Guarapuava se constrange com Caso Carli

(por Ruth Bolognese) – Com 180 mil habitantes, situada exatamente no meio do Paraná, entre Foz do Iguaçu e Curitiba, Guarapuava se constrange, veladamente, com a repercussão nacional do caso Carli. A capa da revista “Época” dessa semana, que trouxe uma radiografia do caso, foi um baque a mais para uma cidade que preferia publicidade sobre a produção agropecuária ou a qualidade de vida que desfruta.

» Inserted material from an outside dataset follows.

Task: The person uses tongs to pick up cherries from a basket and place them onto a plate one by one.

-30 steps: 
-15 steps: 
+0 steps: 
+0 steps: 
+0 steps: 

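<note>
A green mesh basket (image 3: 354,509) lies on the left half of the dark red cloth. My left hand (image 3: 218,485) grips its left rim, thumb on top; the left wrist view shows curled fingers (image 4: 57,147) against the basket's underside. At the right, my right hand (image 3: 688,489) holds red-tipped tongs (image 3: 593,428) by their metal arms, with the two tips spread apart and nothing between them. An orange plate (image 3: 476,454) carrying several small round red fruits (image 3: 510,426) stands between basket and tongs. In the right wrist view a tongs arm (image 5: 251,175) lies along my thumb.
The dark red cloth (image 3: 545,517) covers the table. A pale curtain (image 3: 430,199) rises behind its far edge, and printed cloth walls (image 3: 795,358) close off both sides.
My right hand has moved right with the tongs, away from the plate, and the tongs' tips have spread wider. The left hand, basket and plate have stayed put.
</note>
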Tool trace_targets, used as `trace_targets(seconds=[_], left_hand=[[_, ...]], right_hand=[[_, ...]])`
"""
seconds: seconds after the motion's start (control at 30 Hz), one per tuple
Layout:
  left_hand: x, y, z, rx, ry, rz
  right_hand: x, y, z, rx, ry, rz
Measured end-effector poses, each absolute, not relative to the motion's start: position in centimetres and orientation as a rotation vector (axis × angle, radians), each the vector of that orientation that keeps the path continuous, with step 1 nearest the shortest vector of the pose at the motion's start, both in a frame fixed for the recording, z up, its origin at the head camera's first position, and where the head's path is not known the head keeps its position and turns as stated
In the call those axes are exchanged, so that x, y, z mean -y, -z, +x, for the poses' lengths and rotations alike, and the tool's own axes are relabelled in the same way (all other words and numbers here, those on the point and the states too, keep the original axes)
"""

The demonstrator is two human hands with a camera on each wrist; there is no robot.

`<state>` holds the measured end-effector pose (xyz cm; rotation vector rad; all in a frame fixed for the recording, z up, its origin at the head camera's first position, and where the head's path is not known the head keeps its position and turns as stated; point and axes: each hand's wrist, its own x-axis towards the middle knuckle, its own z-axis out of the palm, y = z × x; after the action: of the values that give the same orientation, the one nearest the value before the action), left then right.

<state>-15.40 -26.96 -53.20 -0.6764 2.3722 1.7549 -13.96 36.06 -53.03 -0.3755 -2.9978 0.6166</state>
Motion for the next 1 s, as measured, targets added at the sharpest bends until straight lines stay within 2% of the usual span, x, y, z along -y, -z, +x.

Esses nove anos de espera pelo julgamento consolidaram a divisão da população: os aliados da família Carli defendem a tese que Carli já pagou, em parte, pelo acidente que matou os dois jovens curitibanos. A renúncia ao mandato de deputado estadual, o rosto desfigurado e a vida reclusa seriam parte da punição.

Os opositores da família continuam criticando os recursos empreendidos para adiar o julgamento, a decisão de não prestar solidariedade à família de Christiane Yared, mãe de uma das vítimas do Passat veloz (163 km/h) do então deputado Luiz Fernando Ribas Carli Filho, e até a eleição do irmão mais novo, Bernardo, com o deputado estadual. Some-se ainda o abandono e a falta de solidariedade a que foi relegada a família do outro garoto morto no acidente, Carlos Murilo de Almeida.

Hoje, Guarapuava está com os olhos voltados para Curitiba. A cidade também espera o desfecho do caso há muito tempo.